The Mining Ninja

Augusto Remillano, Hazel Poligratis/TrendMicro

For years, malware threats have been constantly evolving due to financial gains and valuable information that can be obtained. One of the most active threat actor groups who specialize in cryptomining is the Rocke group. Operating mainly in China, the group targeted Linux servers running vulnerable services to hijack their resources for cryptocurrency mining. It is well known for using the technique of installing a rootkit in order to hide malicious activities from system monitoring tools.

We first encountered the group in October 2018. Redis servers were infected by a cryptomining malware bundled with a user land rootkit component that hides the malicious process from common monitoring tools. The rootkit uses Linux’s ld.so.preload in order to hook specific libc functions. Pastebin was also used by the group for its C&C operations, using the site to host and roll out updates for its malware.

Around April 2019, we encountered another Rocke campaign with similar tactics and techniques as last year’s. The second campaign expanded its arrival methods by using multiple exploits to propagate itself. Its rootkit component was also heavily revamped: Not only was it able to hide the miner process, but it was also already capable of forging CPU usage statistics and network traffic information.

In this study, we will provide a comprehensive end-to-end technical analysis of the two Rocke campaigns. The various effective techniques used by the group to evade detection by threat analysts and system administrators will be thoroughly explored. More importantly, we will present the methods to circumvent those techniques.

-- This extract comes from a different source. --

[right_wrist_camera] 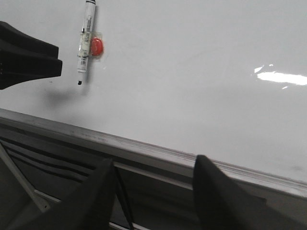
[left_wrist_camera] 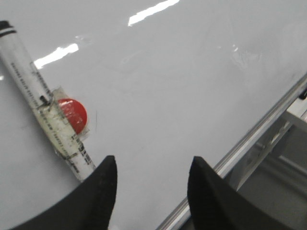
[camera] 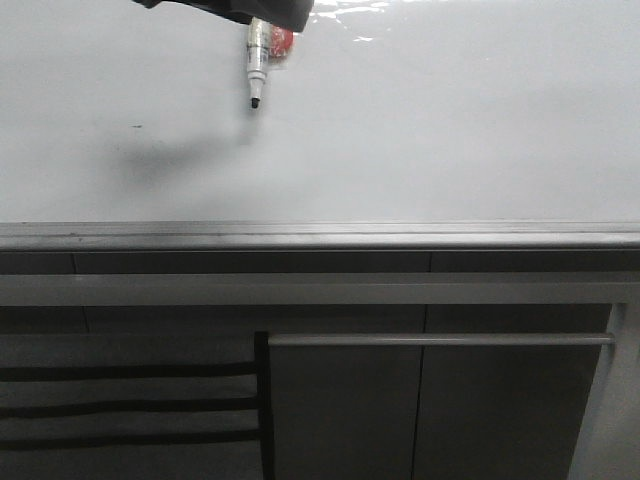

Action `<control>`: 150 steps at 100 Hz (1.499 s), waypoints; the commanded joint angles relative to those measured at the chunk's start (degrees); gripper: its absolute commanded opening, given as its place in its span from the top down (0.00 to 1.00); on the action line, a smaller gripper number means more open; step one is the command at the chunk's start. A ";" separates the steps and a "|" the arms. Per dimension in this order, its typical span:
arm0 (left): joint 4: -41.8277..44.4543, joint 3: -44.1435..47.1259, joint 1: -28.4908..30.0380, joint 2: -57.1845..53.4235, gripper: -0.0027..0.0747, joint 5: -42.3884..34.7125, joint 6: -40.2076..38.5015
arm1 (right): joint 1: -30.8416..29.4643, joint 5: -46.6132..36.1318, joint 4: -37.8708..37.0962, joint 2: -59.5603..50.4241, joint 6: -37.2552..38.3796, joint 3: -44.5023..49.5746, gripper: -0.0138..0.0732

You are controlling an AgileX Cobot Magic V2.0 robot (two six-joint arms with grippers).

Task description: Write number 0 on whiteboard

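Nearest, grey cabinet panels (camera: 430,400) w/ metal rail (camera: 440,340). Above them whiteboard (camera: 420,130), no 0 visible on it. Marker (camera: 256,62) w/ red disc (camera: 281,41) lies on it. Left tool (left_wrist_camera: 151,177) apart, empty, beside marker. Right tool (right_wrist_camera: 153,184) apart.

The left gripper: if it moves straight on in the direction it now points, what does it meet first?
Probably the bare whiteboard. The left gripper is open and empty, aimed at white surface; the marker lies off to one side of that line. How far the board is, I cannot judge.
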 commanded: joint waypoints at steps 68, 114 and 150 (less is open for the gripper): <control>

November 7 at 11:20 - 11:40, Stage A

Augusto Remillano II: Augusto Remillano II is a threat analyst and researcher at Trend Micro. His main responsibilities include conducting research on noteworthy and emerging threats and providing in-depth analysis on different kinds of malware. In addition, he also regularly contributes to the TrendLabs Security Intelligence blog. Prior to joining Trend Micro, he worked as a research assistant in the University of the Philippines Diliman where he worked on experimental network protocols.

Hazel Ann T. Poligratis: Hazel Ann Poligratis is a threat analyst and researcher at Trend Micro`s Core Tech PH Global Escalation Team. She graduated with special awards from Mapua Institute of Technology (now Mapua University) where she holds a bachelor degree in Computer Engineering. She does analysis and provide solution for malware arrivals, exploit kits, vulnerabilities and other related malicious activities in the system. She is capable of analyzing product and event logs, creating malware reports and performing in-depth analysis of malware families. Prior to this, she also did Quality Analysis involving test designs, automation, and evaluation of quality processes. In her free time, Hazel loves to travel, watch anime and play computer games.